__ASSIGNMENT__
The entries that follow must be written out exactly, without any of the pictures they contain.

--- START ---

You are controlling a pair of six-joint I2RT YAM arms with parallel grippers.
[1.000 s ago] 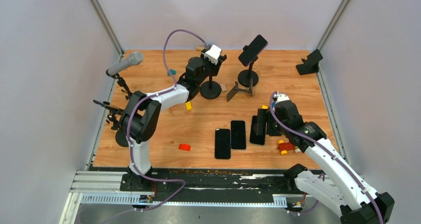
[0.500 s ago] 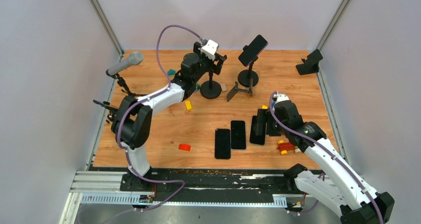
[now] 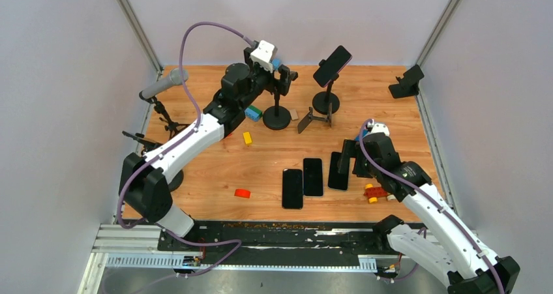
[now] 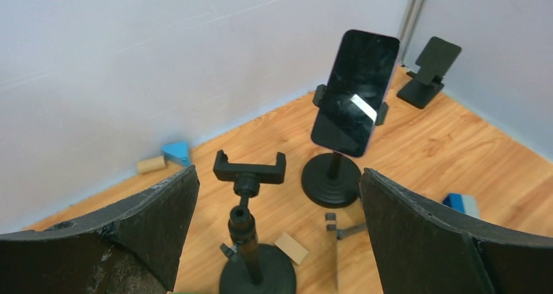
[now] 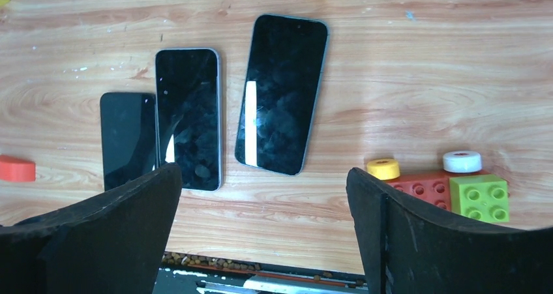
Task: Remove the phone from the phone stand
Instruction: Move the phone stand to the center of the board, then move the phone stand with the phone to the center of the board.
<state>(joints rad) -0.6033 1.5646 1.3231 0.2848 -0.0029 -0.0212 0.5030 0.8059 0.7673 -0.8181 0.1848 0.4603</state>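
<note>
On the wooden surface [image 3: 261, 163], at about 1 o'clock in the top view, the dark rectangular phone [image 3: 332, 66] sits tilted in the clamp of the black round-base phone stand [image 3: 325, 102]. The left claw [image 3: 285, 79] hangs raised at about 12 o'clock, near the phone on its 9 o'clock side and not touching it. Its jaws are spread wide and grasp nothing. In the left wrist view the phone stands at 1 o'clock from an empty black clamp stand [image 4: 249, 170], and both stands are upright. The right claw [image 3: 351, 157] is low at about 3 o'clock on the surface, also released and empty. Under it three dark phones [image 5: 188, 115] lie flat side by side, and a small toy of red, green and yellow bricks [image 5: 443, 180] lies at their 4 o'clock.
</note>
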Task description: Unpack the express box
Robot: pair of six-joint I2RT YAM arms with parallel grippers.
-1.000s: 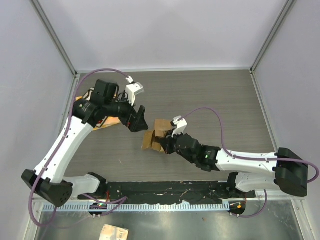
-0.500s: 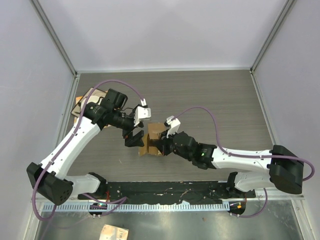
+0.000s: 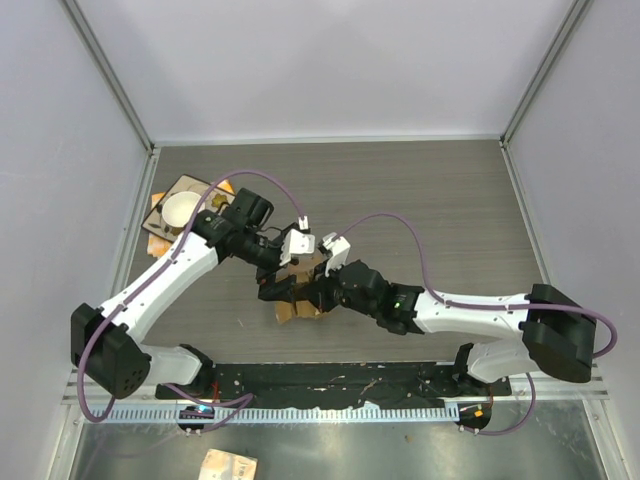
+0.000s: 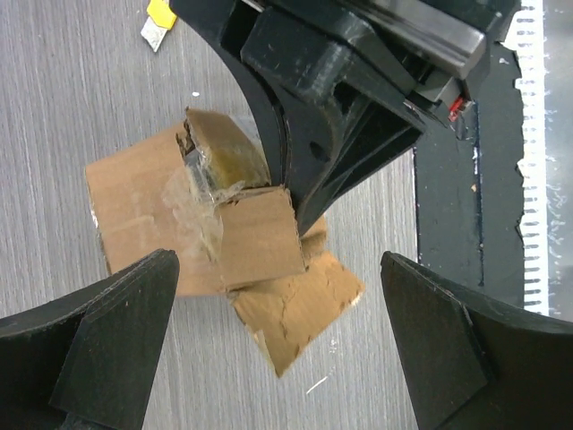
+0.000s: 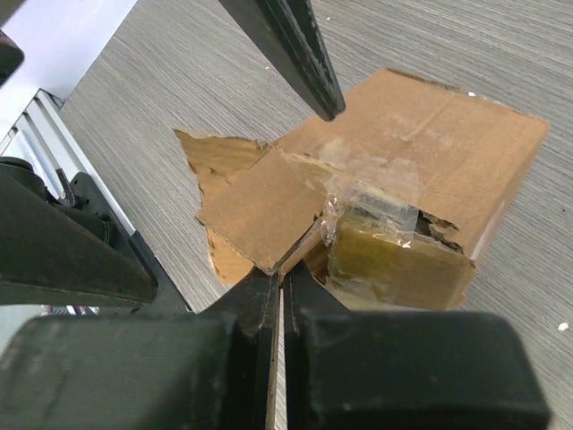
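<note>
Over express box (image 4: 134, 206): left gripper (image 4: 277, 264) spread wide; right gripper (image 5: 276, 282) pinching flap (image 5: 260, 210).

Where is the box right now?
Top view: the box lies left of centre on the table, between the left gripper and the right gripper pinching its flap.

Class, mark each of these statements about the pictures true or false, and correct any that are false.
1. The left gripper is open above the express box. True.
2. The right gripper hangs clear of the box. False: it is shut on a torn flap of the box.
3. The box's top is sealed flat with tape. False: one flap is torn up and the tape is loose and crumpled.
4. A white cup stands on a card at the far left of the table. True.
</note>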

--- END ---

__TASK RESULT__
You are controlling a pair of six-joint I2RT YAM arms with parallel grippers.
[1.000 s ago] 
[0.500 s ago] 
[now] 
[now] 
[now] 
Task: Remove the phone from the phone stand
Instruction: Move the phone stand to the center of the board, then move the phone stand with the phone to the center of the board.
<state>(joints rad) -0.6033 1.5646 1.3231 0.2848 -0.0029 -0.0212 0.5030 0.8059 0.7673 -0.8181 0.1848 0.4603</state>
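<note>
On the wooden surface [image 3: 261, 163], at about 1 o'clock in the top view, the dark rectangular phone [image 3: 332, 66] sits tilted in the clamp of the black round-base phone stand [image 3: 325, 102]. The left claw [image 3: 285, 79] hangs raised at about 12 o'clock, near the phone on its 9 o'clock side and not touching it. Its jaws are spread wide and grasp nothing. In the left wrist view the phone stands at 1 o'clock from an empty black clamp stand [image 4: 249, 170], and both stands are upright. The right claw [image 3: 351, 157] is low at about 3 o'clock on the surface, also released and empty. Under it three dark phones [image 5: 188, 115] lie flat side by side, and a small toy of red, green and yellow bricks [image 5: 443, 180] lies at their 4 o'clock.
</note>
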Task description: Unpack the express box
Robot: pair of six-joint I2RT YAM arms with parallel grippers.
-1.000s: 
-0.500s: 
+0.000s: 
+0.000s: 
+0.000s: 
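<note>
Over express box (image 4: 134, 206): left gripper (image 4: 277, 264) spread wide; right gripper (image 5: 276, 282) pinching flap (image 5: 260, 210).

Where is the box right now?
Top view: the box lies left of centre on the table, between the left gripper and the right gripper pinching its flap.

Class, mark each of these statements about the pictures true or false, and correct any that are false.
1. The left gripper is open above the express box. True.
2. The right gripper hangs clear of the box. False: it is shut on a torn flap of the box.
3. The box's top is sealed flat with tape. False: one flap is torn up and the tape is loose and crumpled.
4. A white cup stands on a card at the far left of the table. True.
</note>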

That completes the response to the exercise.